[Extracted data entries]
◆ ◆ ◆ ◆ ◆

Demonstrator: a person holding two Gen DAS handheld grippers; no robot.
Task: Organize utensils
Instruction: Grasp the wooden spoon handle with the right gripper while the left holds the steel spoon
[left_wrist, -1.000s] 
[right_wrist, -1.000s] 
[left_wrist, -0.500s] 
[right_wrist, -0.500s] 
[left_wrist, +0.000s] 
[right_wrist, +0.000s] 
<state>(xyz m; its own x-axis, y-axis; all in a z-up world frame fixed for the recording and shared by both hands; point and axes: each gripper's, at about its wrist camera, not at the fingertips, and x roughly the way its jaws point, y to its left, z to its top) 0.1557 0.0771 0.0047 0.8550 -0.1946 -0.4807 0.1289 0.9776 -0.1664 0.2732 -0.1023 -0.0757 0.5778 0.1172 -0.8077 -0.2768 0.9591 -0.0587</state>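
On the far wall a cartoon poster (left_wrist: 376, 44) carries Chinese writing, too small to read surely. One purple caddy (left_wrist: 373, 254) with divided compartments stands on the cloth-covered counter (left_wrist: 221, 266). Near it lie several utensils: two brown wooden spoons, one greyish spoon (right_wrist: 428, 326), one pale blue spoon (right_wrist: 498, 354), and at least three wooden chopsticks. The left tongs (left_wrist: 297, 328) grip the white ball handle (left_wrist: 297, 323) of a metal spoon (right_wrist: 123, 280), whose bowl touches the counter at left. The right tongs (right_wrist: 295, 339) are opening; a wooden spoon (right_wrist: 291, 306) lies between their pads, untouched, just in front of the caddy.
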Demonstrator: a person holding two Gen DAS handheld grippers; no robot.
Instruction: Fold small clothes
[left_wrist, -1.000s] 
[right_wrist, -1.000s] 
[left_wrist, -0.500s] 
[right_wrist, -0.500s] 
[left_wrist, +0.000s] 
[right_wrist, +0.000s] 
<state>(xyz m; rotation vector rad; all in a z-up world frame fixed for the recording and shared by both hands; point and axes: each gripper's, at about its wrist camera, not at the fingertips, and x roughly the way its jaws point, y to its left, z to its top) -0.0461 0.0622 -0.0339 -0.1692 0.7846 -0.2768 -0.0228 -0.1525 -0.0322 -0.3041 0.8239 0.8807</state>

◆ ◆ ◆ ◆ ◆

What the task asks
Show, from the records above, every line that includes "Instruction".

Exercise solution
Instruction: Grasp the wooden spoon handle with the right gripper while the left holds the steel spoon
Instruction: Fold small clothes

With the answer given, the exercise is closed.